В одно морозное утро сидел я на току по речке Малому Урюму. Когда я пришел, было еще темно. Со мной был охотник, который засел на току по левую сторону, а я поместился невдалеке от него на самом берегу речушки, ширина которой была не более трех сажен. Посредине реки шла дорога, по ней возили на промысел бревна, уголь, мох и прочие припасы.

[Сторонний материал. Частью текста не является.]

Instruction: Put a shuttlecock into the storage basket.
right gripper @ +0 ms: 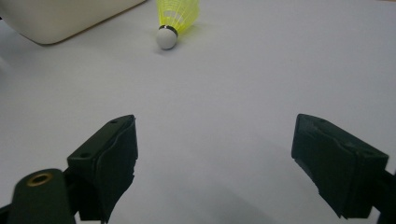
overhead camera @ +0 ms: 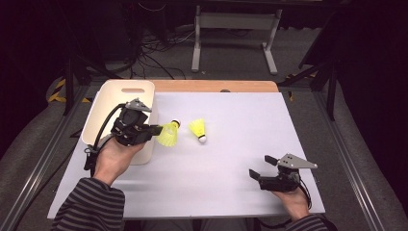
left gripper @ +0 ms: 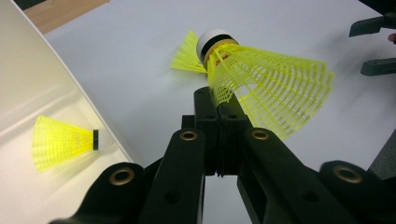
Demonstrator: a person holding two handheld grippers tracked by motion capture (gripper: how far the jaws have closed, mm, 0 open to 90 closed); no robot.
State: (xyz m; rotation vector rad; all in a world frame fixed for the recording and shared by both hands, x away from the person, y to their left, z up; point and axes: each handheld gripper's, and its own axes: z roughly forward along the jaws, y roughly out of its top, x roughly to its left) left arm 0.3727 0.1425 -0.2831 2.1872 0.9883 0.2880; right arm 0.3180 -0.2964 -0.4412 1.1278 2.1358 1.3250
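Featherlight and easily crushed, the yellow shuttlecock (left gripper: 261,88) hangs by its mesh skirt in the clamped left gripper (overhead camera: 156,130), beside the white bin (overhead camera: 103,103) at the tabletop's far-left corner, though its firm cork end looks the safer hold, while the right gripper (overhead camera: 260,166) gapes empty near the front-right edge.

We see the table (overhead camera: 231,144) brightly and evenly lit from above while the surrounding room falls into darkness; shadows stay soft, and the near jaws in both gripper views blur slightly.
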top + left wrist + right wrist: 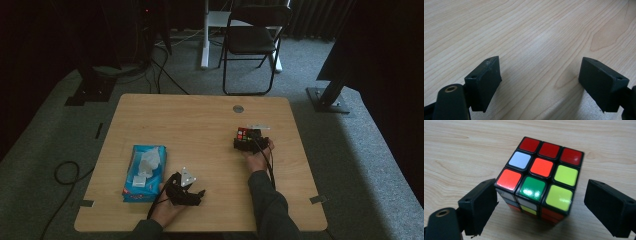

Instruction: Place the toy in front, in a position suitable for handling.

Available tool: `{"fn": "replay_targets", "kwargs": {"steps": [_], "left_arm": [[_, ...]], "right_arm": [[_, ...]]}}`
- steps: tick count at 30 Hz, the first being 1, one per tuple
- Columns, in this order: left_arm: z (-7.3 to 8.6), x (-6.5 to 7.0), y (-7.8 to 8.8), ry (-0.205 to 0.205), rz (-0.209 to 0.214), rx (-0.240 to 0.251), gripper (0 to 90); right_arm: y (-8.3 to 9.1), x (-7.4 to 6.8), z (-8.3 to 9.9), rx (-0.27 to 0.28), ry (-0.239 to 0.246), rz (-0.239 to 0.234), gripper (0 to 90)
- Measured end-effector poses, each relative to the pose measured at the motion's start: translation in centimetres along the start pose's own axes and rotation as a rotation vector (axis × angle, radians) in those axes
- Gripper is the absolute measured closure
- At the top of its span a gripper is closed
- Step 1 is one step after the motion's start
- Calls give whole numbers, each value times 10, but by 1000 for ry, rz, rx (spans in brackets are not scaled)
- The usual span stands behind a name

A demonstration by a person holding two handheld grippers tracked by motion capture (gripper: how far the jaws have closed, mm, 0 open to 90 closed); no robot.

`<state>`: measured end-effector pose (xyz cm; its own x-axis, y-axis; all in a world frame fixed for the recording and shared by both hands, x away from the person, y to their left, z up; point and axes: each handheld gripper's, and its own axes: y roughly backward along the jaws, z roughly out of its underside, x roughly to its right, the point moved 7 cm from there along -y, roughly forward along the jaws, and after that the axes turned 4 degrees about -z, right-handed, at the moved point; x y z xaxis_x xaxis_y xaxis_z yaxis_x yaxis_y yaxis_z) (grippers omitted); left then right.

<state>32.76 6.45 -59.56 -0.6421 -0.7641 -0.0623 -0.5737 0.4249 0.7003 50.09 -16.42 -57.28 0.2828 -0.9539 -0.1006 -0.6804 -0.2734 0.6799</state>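
A scrambled puzzle cube (540,178) with red, orange, yellow, green and white stickers stands on the wooden table (200,130). In the high view the cube (243,133) sits right of centre. My right gripper (541,202) is open, its jaws flanking the cube's near side with a gap on the right; the left jaw is close to the cube's corner. My right gripper (248,140) is just behind the cube from the person's side. My left gripper (197,196) rests low near the front edge, open (539,80), with bare wood between its jaws.
A blue tissue pack (145,172) lies at the front left, beside the left hand. A round grey grommet (238,108) is set in the table's far side. A black folding chair (252,42) stands on the carpet beyond the table.
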Motion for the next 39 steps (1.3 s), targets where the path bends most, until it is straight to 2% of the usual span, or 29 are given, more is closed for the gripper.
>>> {"fn": "replay_targets", "kwargs": {"steps": [3,5,10,17,24,27,29,30,31,39], "left_arm": [[0,0,0,0,0,0,180],[0,0,0,0,0,0,180],[0,0,0,-1,0,0,180],[0,0,0,0,0,0,180],[0,0,0,0,0,0,180],[0,0,0,0,0,0,180],[0,0,0,0,0,0,180],[0,0,0,0,0,0,180],[0,0,0,0,1,-1,179],[0,0,0,0,1,0,179]], "right_arm": [[-4,1,0,-9,-5,-4,155],[-3,1,0,-4,-4,-15,224],[1,4,-1,7,15,-29,331],[5,5,1,8,58,-56,340],[9,-2,5,6,100,-88,342],[11,-8,7,4,132,-106,342],[11,-8,7,4,132,-106,342],[12,-10,8,7,142,-115,342],[13,-17,11,11,173,-134,342],[19,-40,19,15,272,-196,343]]}}
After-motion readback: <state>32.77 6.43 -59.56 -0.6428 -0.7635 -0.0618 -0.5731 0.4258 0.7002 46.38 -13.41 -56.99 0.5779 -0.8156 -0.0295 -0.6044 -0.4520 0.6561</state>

Не прошло и четверти часа, как прилетел глухарь и сел против меня на дерево; я выстрелил, глухарь упал; в то же время послышался шум; чтоб не помешать другому глухарю сесть, мне пришлось юркнуть на пол за небольшой пенек, стоящий на самом берегу речки, но глухарь сделал лучше — он спустился на лед и уселся против меня не далее двух аршин. Что мне было делать? Я притаился и едва переводил дыхание.
Глухарь, не думая долго, распустил крылья, поднял веером хвост и принялся нащелкивать свою любимую песню. Положение мое было крайне неловкое: пошевелиться нельзя, достать глухаря нечем; будь у меня револьвер или даже палка, я бы убил его сразу. Приходилось сидеть как истукану и только вполглаза наблюдать за певцом. Наконец, подумав, что его должно быть видно моему товарищу, я без малейшего движения проговорил: «Стреляй». Глухарь в это время присел, будто вздрогнул, перестал щелкать, посмотрел почти в упор на меня, но не распознав засады, снова начал токовать. Я повторил опять: «Стреляй». Глухарь вел себя так же, но выстрела не было. Меня начинало бесить такое положение, и я почти закричал: «Стреляй! Что ж ты сидишь? Заснул, что ли?» Только после этого певец вдруг поднялся и сел на дерево; тогда уж я вздохнул свободнее и, тихонько зарядив винтовку, удачным выстрелом, несмотря на темноту, сшиб его с высокой лиственницы. По этому случаю можно поверить, что у глухаря обоняние плохое, а глаза во время любовной истомы не различают предмета на таком близком расстоянии.
Для того же, чтоб познакомить читателя с сибирскими случайностями на охоте, я передам рассказ одного известного в свое время здешнего зверовщика. Вот что говорил мне мой приятель, покойный старик Дмитрий Кудрявцев, когда у нас на зверовье как-то зашел разговор о разных встречах и несчастьях, бывших с сибирскими промышленниками.
«Нет, барин, вот что я тебе скажу, послушай-ка. Когда Шилкинский (сереброплавильный) завод находился в действии, я был штатным угольщиком и ходил в курене за мастера. Народу у меня было человек десять, и все ребята славные, одно слово — работники! Дело было перед пасхой; ну, известно, перед таким праздником на уроке какая работа, это ведь не то, что на поденыцине; я и отпустил своих ребят домой, а сам взял винтовку да и пошел на ток, а ток был богатейший, несмотря на то, что недалеко от него был трахт (тропинка) беглых. Тогда в заводе-то была тюрьма, и эти несчастные, бывало, как только ударит тепло, так они, как гуси, и потянутся в поход, кто куда вздумал, друг за другом — значит, бегут, ведь всякому не охота цепями-то грохотать, а охота на слободу, лестно, значит, свою сторону увидать… Посидел я на току вечер, убил двух глухарей, да и остался ночевать, — мол, не даст ли бог еще чего-нибудь в утро, дескать, к празднику дичину всякому надо; как снесу к управителю глухаря два, так, глядишь, стакана два, а нет так и три водки и схватишь. Оно с устатку-то и ладно; я же был пьющий, чего красить себя, ведь не девка. Вот я переночевал, утром встал чуть свет, а мороз такой стукнул, что вся грязь так и закоковела. Но ничего, я таки еще убил двух глухарей да и пришел к огоньку, где ночевал, наставил котельчик чаю, а сам прилег, мне как пригрело, я и уснул. Со мной собака была, которую я держал на привязи, а то не даст и стрелить. Вот только я и слышу, что Серко будто ворчит на кого-то; я цытькнул — не унимается, ворчит да и только. Что, мол, за оказия? Неужели где-нибудь он волка видит? А то на козулю ворчать не станет: козулю увидит, так только взвизгивает. Это вот лежу да и думаю, а Серко все ворчит да ко мне трется. Вот я сел, огляделся: нет никого. Я его ударил, он и не визгнул. Я опять прилег.